DESCRIPTION OF THE TASK.
Scan the listing below. Copy each line that contains "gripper".

Segment Start: COLLECTED DATA

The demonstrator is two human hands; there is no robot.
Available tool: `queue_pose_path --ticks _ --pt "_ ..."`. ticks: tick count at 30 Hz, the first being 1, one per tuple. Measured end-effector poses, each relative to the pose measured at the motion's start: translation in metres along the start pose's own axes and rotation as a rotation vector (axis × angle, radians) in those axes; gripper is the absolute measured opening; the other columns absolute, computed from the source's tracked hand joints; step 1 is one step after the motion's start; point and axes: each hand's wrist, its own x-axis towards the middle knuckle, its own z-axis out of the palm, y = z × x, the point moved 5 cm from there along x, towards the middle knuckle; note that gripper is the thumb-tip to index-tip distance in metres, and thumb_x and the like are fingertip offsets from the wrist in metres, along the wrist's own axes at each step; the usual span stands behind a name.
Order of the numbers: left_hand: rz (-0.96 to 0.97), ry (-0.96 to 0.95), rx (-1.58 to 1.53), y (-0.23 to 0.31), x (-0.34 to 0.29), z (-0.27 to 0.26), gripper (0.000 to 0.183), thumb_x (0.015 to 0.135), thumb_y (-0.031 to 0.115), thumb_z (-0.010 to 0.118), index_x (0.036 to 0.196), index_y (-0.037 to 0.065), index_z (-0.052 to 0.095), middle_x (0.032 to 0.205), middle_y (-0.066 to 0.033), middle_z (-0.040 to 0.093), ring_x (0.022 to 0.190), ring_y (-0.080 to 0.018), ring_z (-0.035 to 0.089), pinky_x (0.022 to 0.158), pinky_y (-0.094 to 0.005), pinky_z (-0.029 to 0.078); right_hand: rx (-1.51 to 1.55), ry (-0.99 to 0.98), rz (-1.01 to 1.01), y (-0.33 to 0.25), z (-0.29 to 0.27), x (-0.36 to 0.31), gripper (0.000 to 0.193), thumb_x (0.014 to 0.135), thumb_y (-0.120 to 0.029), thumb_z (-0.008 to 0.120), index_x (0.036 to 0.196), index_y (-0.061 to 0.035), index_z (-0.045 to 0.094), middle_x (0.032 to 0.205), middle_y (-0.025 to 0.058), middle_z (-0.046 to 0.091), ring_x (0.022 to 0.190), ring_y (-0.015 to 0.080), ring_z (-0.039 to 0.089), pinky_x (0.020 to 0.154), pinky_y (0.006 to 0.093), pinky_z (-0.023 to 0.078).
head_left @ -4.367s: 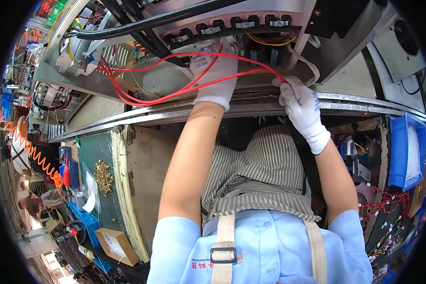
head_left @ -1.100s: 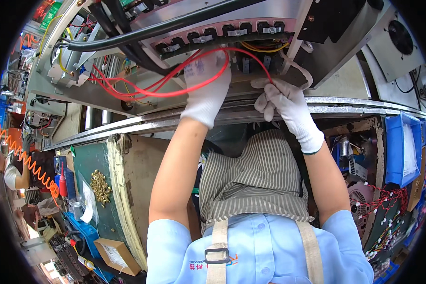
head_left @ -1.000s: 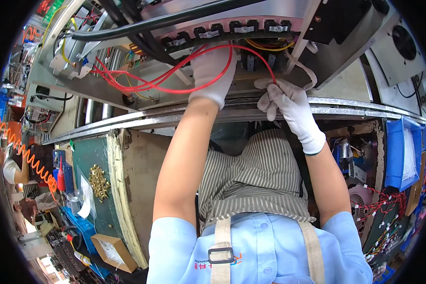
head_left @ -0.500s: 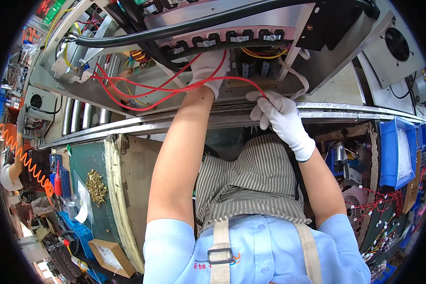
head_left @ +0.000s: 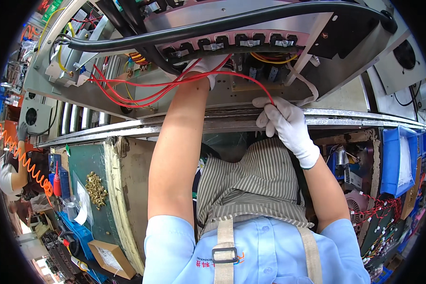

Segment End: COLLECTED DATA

EXERCISE RESULT.
Available tool: `queue_pose_path --ticks _ --pt "_ ..."`. ticks: tick count at 30 Hz, the first being 1, one per tuple. Measured end-effector poses, each relative to the pose measured at the motion's start: translation in metres along the start pose's own axes and rotation as a rotation vector (axis × angle, radians) in those axes; gripper is the absolute measured opening; the other columns absolute, computed from the source's tracked hand joints; step 1 is one step after the motion's start; point and axes: each hand's wrist, its own x-axis towards the middle knuckle, its own z-axis out of the palm, y = z × x, the point moved 5 cm from there along x, towards the middle knuckle; note that gripper is the thumb-tip to index-tip distance in metres, and thumb_x and the like are fingertip offsets from the wrist in metres, along the wrist's own axes at each step; the usual span stands behind a name.
Order of the numbers: left_hand: rz (-0.96 to 0.97), ry (-0.96 to 0.95), rx (-1.58 to 1.53), y (-0.23 to 0.31), x (-0.34 to 0.29), z (-0.27 to 0.26), gripper (0.000 to 0.183), thumb_x (0.015 to 0.135), thumb_y (-0.031 to 0.115), thumb_z (-0.010 to 0.118), index_x (0.036 to 0.196), index_y (-0.037 to 0.065), index_z (-0.052 to 0.095), middle_x (0.032 to 0.205), middle_y (-0.066 to 0.033), middle_z (-0.040 to 0.093), ring_x (0.022 to 0.190), ring_y (-0.080 to 0.018), ring_z (-0.035 to 0.089), pinky_x (0.022 to 0.158), pinky_y (-0.094 to 0.005), pinky_z (-0.029 to 0.078); right_hand: rx (-1.51 to 1.55), ry (-0.99 to 0.98), rz (-1.01 to 1.01), y (-0.33 to 0.25), z (-0.29 to 0.27), x (-0.36 to 0.31), gripper (0.000 to 0.193), thumb_x (0.014 to 0.135), thumb_y (-0.120 to 0.029), thumb_z (-0.008 to 0.120), index_x (0.036 to 0.196), index_y (-0.061 to 0.035), index_z (-0.045 to 0.094), middle_x (0.032 to 0.205), middle_y (-0.025 to 0.058), middle_z (-0.046 to 0.091), ring_x (0.022 to 0.190), ring_y (-0.015 to 0.080), ring_z (-0.039 to 0.089), pinky_x (0.020 to 0.154), pinky_y (0.006 to 0.093), pinky_z (-0.023 to 0.078).

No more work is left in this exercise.